Women earn only 71 cents for every dollar earned by men, Working Woman magazine said. A survey found only three job categories where pay for women was higher. Female vice presidents of marketing, female engineers with 10 to 14 years experience, and female pharmacists at chain stores earned slightly more than men in similar positions, the survey showed.

The Peace Corps is creating a special "crisis corps" of volunteers for short-term international relief efforts, such as natural disasters. Director Mark Gearan said he hoped to have as many as 100 volunteers in place by early 1997. The new corps would be staffed by returning and former volunteers. Some 7,000 Peace Corps members currently serve in 90 foreign countries.

The World

Israeli and Palestinian negotiators resumed efforts to reach a deal on the redeployment of troops from the West Bank city of Hebron. Their meeting came despite tensions over Israeli plans to build or expand Jewish settlements on Arab-held land. Israel rejected criticism from President Clinton, who said settlements were "absolutely" an obstacle to peace. A spokesman in Jerusalem said the US, not Israel, needed to change its position on the issue.

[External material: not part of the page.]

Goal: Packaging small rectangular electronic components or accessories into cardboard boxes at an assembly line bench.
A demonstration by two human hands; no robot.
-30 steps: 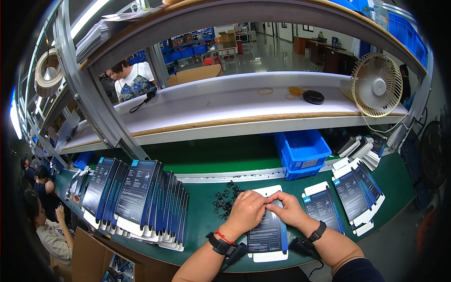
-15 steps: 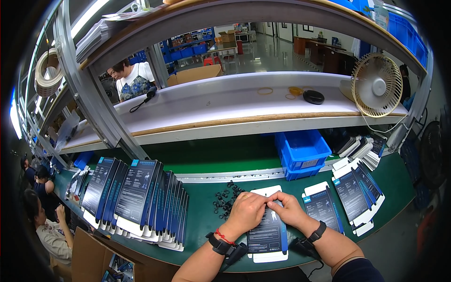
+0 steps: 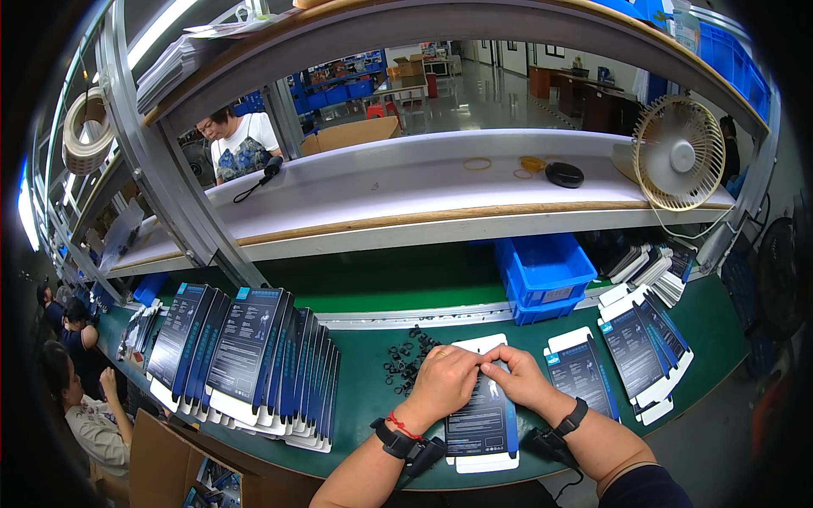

Forty Israeli opposition members of the Knesset, Israel's parliament, used a new law to try to oust Prime Minister Benjamin Netanyahu from power. If passed, the measure would require a new election for the office but not for the Knesset. It appeared destined to fail because Netanyahu's coalition controls parliament, but it would at least force a special hearing within 30 days on his competence to serve.

Serbian President Milosevic met with students who marched 150 miles to Belgrade to present demands for democratic reforms. A spokesman for the students said he promised an investigation into election fraud, after victories by his opponents in local balloting were overturned by Serbian courts. That action has led to four weeks of anti-Milosevic demonstrations in the capital.

Kofi Annan of Ghana was expected to be confirmed as the new UN secretary-general by a vote of the 185-member General Assembly. The current director of the agency's peacekeeping operations said he would appeal directly to Congress for payment of the $1.4 billion US debt to the UN. Congress has refused to authorize payment of the debt until the UN undertakes broad-based reforms.

Thousands of Zaireans greeted President Mobutu Sese Seko on his return from France to show that he still controls his country. He had been recovering from surgery on the Riviera while his troops waged an uphill struggle against Tutsi-led rebels. Meanwhile, a meeting in Nairobi of other African leaders adjourned after discussing new peace strategies for Zaire and neighboring Rwanda.

Tanzania lifted a ban that had kept aid agencies from working in Hutu refugee camps on its soil. But the government said aid workers should feed only refugees from Burundi. All Rwandan Hutus have been ordered to leave Tanzania by the end of the month. Government officials say the political climate in Burundi remains too violent for Hutu refugees to return home.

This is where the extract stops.